According to the latest prediction models, South Africans can expect a hotter, more erratic climate with the country warming at about twice the global average. This means more very hot days that will hurt worker productivity and equipment reliability. On top of this, the country is also experiencing heavier downpours with increased flood damage. These damaging floods, such as those seen KwaZulu-Natal in April 2022 and the Western Cape in September 2023, will result in enormous insurance and economic losses and prolonged business disruption.

Despite the flooding, the country is also not in the clear when it comes to water stress. The 2015–2018 Cape Town “Day Zero” drought was devastating for car wash businesses but a boon for borehole drillers.
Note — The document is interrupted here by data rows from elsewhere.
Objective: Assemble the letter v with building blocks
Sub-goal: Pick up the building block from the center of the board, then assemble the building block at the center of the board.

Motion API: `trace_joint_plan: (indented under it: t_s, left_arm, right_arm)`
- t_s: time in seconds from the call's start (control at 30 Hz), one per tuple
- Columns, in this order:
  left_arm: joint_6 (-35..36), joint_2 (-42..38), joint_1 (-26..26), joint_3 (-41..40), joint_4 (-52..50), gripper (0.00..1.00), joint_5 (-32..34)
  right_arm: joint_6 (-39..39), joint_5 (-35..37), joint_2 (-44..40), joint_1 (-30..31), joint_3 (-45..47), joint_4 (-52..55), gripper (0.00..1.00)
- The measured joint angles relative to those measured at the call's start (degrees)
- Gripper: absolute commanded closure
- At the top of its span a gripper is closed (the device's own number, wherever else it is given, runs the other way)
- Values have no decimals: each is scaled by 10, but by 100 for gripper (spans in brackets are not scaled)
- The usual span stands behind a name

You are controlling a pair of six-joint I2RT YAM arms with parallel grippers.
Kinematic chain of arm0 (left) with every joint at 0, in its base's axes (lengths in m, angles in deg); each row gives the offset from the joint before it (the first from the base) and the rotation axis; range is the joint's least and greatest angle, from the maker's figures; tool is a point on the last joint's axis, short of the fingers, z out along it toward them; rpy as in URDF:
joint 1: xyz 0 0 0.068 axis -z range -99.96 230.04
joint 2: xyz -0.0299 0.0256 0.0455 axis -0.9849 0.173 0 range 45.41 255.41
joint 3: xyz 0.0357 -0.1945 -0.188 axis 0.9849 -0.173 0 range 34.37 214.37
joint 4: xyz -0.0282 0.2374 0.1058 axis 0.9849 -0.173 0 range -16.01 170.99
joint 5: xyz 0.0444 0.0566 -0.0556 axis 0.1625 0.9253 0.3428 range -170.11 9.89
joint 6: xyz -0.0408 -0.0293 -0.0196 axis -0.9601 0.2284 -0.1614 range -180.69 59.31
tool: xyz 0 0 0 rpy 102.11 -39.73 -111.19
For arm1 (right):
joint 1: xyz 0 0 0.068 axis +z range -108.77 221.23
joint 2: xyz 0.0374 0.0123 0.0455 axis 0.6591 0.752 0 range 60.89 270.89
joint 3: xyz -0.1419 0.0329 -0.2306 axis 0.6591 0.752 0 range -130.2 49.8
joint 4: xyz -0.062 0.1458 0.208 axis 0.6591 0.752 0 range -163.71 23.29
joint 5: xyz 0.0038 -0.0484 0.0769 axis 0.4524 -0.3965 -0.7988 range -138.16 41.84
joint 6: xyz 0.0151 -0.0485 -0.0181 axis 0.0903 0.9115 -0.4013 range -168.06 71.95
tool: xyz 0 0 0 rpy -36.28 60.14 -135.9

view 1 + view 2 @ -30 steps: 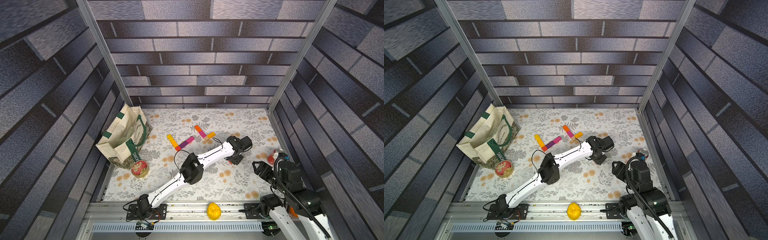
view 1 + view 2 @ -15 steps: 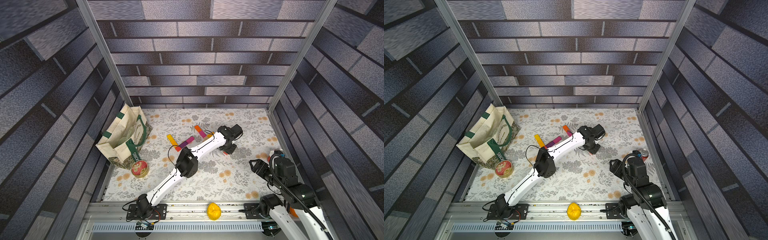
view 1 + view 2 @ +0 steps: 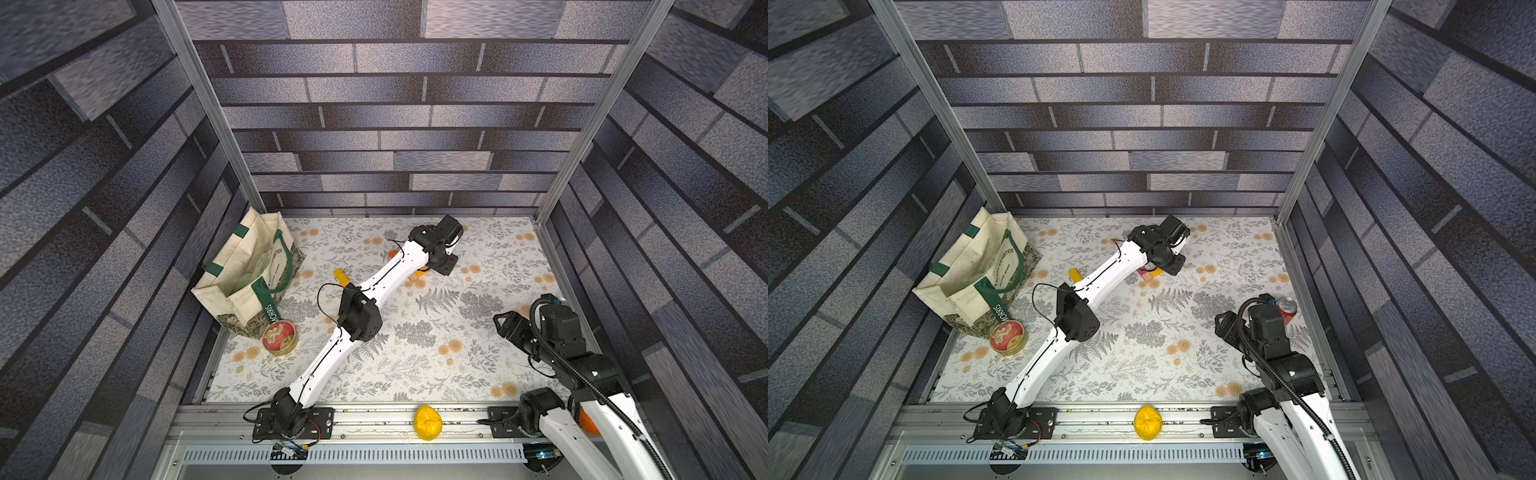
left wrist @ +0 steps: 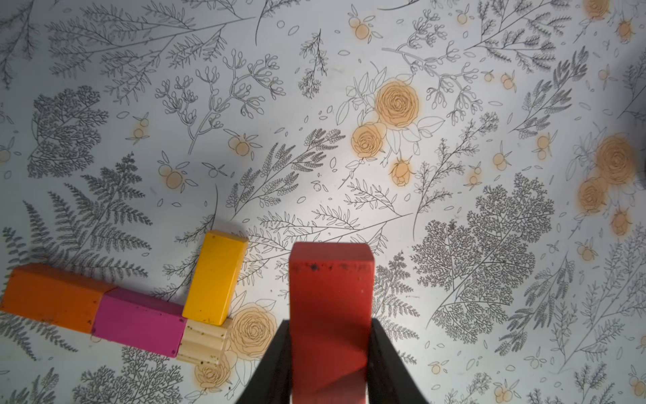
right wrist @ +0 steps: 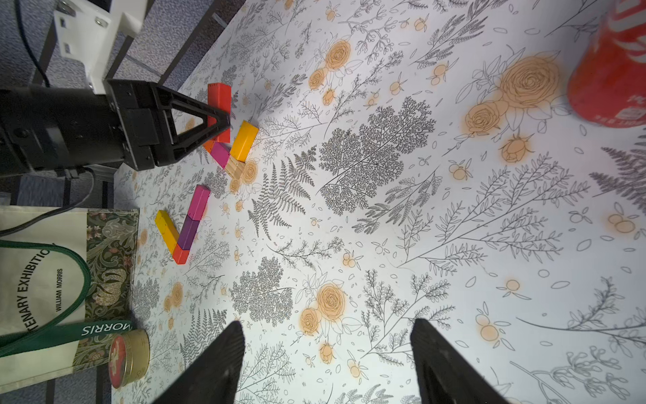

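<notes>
At the far centre of the desk [image 3: 457, 353], a red block [image 4: 330, 297] is gripped between the left jaws, partly closed, near a yellow block [image 4: 215, 276]. At the near right, the right jaws are set wide open, empty.

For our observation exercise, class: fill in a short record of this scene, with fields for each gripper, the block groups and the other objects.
left gripper: shut on red block
right gripper: open, empty
blocks beside left gripper: orange block, magenta block and wood cube in a line; yellow block angled off at the cube end
V-shaped group: yellow, red, purple and magenta blocks
other objects: tote bag, tin, red can, yellow lump
</notes>
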Motion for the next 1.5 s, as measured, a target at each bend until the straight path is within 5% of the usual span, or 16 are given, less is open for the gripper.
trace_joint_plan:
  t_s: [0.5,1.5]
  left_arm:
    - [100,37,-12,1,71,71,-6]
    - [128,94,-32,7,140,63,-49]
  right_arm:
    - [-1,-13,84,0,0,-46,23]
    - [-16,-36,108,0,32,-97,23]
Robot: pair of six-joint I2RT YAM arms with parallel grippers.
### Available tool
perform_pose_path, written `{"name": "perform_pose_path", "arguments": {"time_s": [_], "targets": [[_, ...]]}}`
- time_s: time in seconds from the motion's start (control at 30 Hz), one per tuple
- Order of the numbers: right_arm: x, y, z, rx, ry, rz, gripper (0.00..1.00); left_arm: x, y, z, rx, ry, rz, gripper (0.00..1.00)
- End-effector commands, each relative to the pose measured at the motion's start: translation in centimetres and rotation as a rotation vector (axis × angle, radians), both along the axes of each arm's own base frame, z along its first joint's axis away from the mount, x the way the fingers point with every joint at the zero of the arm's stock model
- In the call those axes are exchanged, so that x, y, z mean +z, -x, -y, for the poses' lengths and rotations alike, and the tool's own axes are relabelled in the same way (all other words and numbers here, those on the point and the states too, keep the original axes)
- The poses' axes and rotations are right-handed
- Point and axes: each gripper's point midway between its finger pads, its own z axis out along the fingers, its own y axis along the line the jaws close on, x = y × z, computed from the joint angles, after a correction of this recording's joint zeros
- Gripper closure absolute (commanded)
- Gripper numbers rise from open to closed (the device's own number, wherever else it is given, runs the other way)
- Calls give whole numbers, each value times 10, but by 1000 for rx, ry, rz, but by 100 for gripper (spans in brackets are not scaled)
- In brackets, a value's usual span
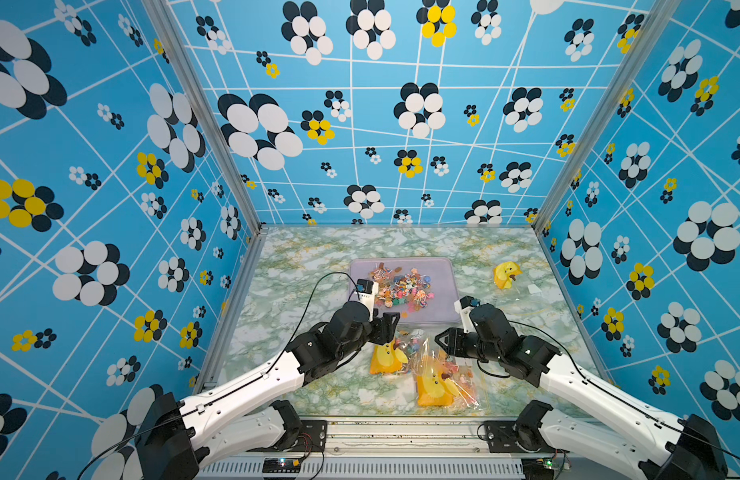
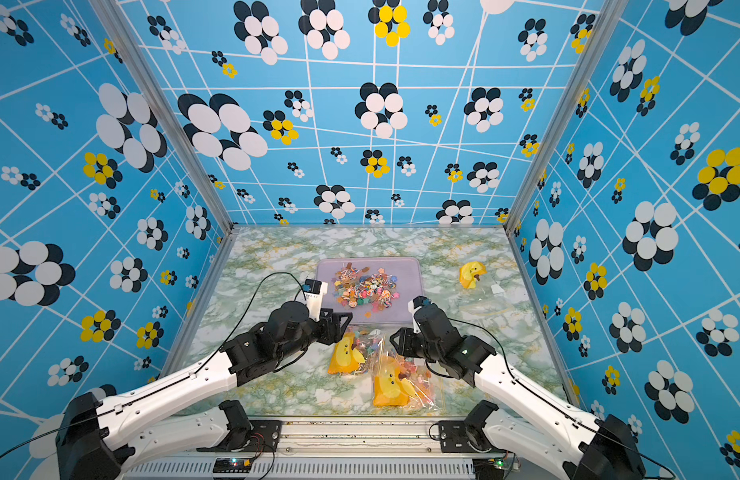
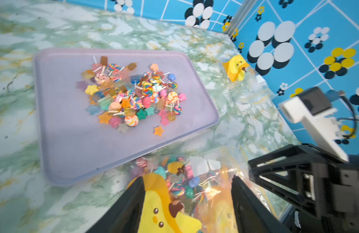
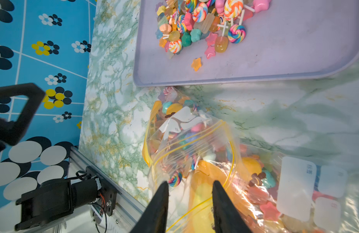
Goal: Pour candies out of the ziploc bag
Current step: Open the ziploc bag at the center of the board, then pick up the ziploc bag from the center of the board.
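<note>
Two clear ziploc bags with yellow duck prints lie side by side near the table's front, both holding candies: one bag and another bag. My left gripper is open, its jaws spread wide either side of the first bag. My right gripper is open just above where the two bags overlap. More candies are heaped on a lilac tray.
A flat ziploc bag with a yellow duck print lies at the back right. Blue flower-patterned walls enclose three sides. A metal rail runs along the front edge between the arm bases.
</note>
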Motion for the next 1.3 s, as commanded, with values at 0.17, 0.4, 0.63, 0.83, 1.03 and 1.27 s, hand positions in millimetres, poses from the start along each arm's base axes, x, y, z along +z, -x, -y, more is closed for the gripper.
{"name": "perform_pose_path", "arguments": {"time_s": [0.17,0.4,0.63,0.83,1.03,1.27], "targets": [[-3,12,-22,49,-161,-72,61,-57,1,-20,70,32,-193,28],[8,15,-1,-16,-124,-17,59,-74,-1,-25,85,43,-235,26],[-1,11,-13,4,-142,-56,55,-81,-2,-22,79,54,-251,25],[-20,6,-25,18,-136,-108,55,-89,2,-22,76,61,-275,23],[-12,-4,-52,56,-177,-93,60,-106,5,-23,77,41,-312,22],[-5,-9,-63,90,-137,-74,100,-120,10,-19,54,19,-369,19]]}}
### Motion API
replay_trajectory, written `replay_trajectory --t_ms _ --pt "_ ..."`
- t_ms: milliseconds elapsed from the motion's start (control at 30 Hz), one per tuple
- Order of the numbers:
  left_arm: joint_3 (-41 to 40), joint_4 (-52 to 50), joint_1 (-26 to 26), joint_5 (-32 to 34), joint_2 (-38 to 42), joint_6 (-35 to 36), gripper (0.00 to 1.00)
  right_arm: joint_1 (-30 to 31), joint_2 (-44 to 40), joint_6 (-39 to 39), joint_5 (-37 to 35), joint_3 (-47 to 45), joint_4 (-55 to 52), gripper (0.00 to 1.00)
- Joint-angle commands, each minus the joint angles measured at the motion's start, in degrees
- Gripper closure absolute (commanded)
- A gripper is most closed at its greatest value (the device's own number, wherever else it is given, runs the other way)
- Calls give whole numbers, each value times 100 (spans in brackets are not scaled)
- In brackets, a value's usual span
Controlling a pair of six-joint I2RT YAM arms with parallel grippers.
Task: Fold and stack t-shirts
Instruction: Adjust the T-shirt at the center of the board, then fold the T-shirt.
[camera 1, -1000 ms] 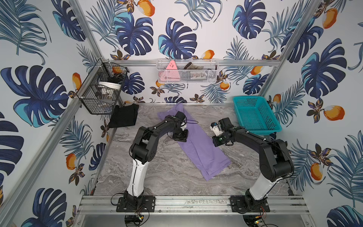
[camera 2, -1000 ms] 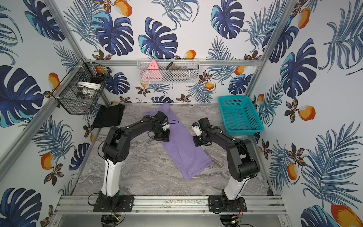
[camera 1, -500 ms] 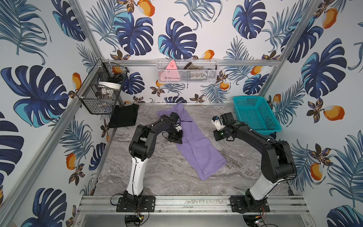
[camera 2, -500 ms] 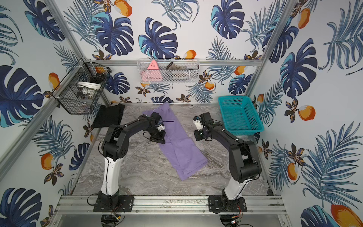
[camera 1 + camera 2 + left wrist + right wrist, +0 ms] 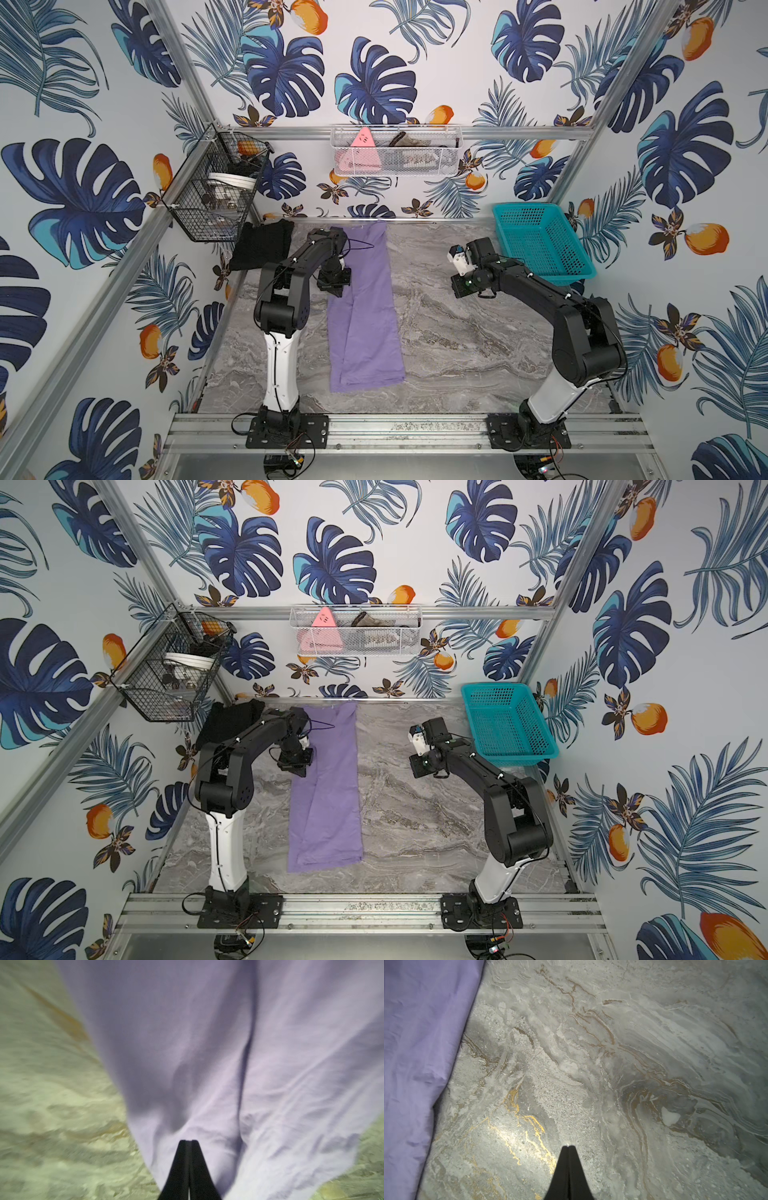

Day Zero may have been avoided, but there will be more droughts in the future.

All of these issues can lead to stock and agriculture failures, infrastructure collapse and process interruptions. A lack of water, for example, creates cleaning and hygiene issues as well as lower staff productivity. Insurers in SA have been reporting increasing weather losses and rising catastrophe claims, which will continue to feed through to higher premiums and excesses and tougher underwriting in high-risk zones.

You can only build a realistic plan once you understand exactly where your exposures lie.

Build a climate profile for your business

Once you understand the risk categories, create a profile detailing how they intersect with your company. You need to consider your location, your sector, your suppliers and your employees. A warehouse on a floodplain carries different risks from a retail store in a heat-stressed city. Manufacturing firms may depend on inputs that are vulnerable to drought or fire, and employees may struggle in adverse weather conditions. Many exposures sit within the supply chain, where a small disruption upstream can ripple through global markets. For example, higher than usual temperatures may result in crops failing, or greater costs for HVAC and cold logistics services. Have you factored in these costs being passed on to your business?

This profile should be updated regularly, as conditions, regulations, and technologies evolve and more is learnt about the severity of future weather patterns.


Segment your strategy

Not every part of your business will need the same response. While operations may require investments in resilient infrastructure or more efficient energy use, supply chains might need diversification or tighter contracts with suppliers to ensure continuity.

Products and services may need to change as customers shift their preferences toward sustainable options. Segmenting your approach enables you to focus on the areas that matter most.


Use data to drive decisions

Climate planning is most effective when it’s based on evidence rather than assumptions. It is vital that any planning you do is based on the data from climate models, insurance assessments, and financial analyses. Tracking information like rising temperatures, energy costs, and new compliance regulations will turn climate risk from an abstract concern into a measurable factor in your strategy. In South Africa, municipal climate plans are being adjusted to redraw floodplain rules and heat-safety requirements. Is your business going to even be compliant when they come in?


Talk to your stakeholders

Your customers, employees, suppliers, and investors are able to offer different perspectives that could keep you ahead of any climate disasters. Customers can tell you what matters most in their purchasing decisions, employees may note practical changes to streamline daily operations and suppliers can share concerns that could highlight problems you had not foreseen. Talking to all of your stakeholders is more important than it’s ever been.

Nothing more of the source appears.